== Task brief ==
Please work out how many lines in the data below contain "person", and reply with that number alone.

━━━━━ Provided data ━━━━━

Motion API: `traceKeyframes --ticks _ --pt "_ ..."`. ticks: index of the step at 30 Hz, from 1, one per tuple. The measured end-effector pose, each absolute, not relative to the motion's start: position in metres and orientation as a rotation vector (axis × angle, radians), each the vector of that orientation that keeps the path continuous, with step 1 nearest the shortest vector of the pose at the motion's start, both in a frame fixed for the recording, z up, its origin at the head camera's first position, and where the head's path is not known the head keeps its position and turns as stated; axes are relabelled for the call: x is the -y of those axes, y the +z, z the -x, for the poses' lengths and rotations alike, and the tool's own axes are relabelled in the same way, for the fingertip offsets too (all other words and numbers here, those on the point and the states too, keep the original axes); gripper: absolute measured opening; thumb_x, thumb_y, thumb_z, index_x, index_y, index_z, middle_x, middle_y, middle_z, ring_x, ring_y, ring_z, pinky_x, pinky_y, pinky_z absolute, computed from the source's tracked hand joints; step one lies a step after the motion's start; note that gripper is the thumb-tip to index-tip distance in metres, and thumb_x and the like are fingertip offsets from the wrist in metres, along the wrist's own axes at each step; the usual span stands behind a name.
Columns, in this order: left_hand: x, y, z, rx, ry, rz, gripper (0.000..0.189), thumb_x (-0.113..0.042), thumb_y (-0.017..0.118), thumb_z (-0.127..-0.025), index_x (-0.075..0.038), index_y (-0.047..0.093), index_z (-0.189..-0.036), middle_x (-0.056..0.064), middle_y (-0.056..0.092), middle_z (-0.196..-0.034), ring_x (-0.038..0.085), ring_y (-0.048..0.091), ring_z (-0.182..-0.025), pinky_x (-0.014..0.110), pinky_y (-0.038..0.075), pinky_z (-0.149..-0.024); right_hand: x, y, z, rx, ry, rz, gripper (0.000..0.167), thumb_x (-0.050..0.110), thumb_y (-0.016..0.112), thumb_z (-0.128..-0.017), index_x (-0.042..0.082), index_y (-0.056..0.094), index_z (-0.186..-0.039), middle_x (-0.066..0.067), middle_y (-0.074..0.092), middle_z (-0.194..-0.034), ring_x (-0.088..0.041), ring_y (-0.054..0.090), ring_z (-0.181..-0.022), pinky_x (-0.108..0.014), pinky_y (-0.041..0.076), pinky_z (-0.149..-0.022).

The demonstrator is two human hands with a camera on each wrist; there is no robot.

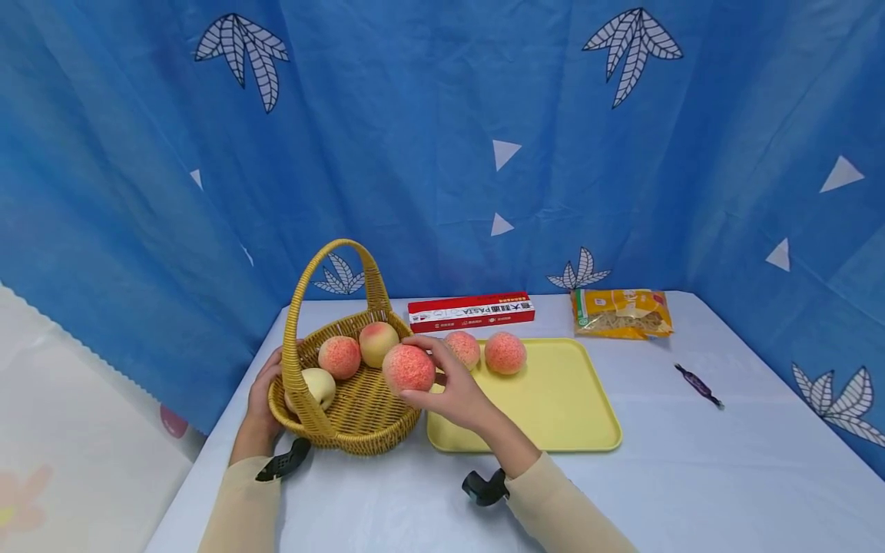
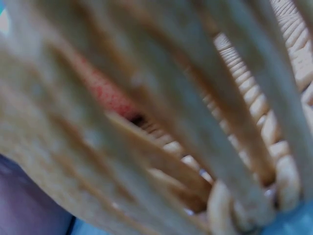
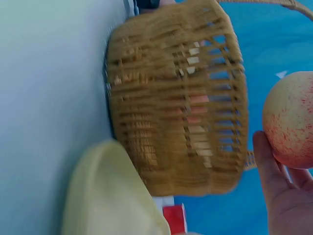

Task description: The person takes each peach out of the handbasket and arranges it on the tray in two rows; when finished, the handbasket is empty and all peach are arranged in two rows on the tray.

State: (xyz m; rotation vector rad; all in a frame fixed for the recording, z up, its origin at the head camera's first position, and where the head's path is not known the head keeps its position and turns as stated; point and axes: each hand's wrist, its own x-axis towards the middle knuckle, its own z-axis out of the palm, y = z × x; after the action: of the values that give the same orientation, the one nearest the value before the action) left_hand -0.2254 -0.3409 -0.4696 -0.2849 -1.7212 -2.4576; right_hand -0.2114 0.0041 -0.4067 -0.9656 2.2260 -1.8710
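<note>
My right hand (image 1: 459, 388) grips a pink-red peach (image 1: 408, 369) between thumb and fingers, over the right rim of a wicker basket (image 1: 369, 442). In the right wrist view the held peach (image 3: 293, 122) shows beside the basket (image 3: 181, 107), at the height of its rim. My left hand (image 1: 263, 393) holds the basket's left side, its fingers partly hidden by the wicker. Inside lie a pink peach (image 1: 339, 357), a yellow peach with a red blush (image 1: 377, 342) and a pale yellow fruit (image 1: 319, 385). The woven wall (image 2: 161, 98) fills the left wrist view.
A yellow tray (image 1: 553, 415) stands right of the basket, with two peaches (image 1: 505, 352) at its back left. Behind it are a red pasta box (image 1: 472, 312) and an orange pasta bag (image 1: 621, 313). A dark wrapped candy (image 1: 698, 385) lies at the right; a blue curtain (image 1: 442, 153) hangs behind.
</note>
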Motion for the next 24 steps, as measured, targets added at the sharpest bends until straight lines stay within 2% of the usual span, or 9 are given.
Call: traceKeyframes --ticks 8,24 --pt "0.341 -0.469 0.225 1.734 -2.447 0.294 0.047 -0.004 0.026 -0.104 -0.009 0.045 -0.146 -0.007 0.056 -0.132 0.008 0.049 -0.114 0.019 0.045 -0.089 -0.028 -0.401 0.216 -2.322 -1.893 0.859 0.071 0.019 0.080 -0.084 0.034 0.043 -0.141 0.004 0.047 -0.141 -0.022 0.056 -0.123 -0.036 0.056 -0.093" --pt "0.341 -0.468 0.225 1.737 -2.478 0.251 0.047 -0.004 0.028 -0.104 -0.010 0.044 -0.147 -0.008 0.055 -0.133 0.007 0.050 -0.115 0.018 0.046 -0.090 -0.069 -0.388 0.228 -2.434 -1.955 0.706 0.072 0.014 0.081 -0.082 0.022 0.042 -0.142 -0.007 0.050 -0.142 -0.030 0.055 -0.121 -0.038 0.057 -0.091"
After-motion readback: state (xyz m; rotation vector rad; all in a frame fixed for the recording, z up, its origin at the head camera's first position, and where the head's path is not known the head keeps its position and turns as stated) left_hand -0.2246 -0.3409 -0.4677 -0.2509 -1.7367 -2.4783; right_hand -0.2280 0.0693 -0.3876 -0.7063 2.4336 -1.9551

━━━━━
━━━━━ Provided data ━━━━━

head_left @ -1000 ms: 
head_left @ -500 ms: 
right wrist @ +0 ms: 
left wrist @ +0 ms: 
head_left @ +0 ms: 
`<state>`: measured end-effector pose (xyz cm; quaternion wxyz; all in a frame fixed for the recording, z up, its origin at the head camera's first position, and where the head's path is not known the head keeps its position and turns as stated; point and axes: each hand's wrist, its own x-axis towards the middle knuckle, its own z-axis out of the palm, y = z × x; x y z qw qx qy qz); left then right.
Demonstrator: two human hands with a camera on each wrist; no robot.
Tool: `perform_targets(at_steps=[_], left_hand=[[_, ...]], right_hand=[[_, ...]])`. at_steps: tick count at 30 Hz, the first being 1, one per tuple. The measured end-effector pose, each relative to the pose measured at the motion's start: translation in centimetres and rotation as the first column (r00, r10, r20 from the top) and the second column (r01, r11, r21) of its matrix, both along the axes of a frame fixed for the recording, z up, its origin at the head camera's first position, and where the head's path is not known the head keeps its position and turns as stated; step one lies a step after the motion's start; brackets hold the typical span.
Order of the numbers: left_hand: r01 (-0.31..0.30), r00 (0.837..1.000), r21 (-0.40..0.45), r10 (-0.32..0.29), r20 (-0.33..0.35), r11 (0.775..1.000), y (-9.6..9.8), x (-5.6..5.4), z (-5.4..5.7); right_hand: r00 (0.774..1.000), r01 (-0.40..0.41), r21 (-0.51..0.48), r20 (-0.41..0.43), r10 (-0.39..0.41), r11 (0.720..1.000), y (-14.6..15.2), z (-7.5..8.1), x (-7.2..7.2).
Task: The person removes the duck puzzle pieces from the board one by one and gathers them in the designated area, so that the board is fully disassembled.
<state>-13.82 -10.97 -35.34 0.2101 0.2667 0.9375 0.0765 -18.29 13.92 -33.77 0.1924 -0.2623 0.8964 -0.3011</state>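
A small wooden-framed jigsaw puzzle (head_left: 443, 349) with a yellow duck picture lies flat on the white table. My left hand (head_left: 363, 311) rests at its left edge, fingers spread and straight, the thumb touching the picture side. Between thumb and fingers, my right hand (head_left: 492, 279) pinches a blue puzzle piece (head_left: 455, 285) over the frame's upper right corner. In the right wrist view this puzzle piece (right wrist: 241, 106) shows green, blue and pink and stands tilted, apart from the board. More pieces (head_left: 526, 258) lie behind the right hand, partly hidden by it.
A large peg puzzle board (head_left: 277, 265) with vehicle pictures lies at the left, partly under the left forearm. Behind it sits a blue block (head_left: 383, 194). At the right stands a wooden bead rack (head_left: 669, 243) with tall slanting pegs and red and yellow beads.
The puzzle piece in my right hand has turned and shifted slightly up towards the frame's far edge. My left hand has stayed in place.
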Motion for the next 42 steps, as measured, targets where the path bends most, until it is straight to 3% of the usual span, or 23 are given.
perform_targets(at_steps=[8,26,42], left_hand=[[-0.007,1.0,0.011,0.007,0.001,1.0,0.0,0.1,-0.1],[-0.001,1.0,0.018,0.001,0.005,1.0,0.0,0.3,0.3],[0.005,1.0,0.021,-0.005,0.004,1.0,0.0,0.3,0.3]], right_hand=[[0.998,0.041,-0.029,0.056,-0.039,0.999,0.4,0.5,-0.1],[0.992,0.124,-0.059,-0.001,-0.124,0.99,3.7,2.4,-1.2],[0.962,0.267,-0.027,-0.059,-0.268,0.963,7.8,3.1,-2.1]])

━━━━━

== Answer below ==
2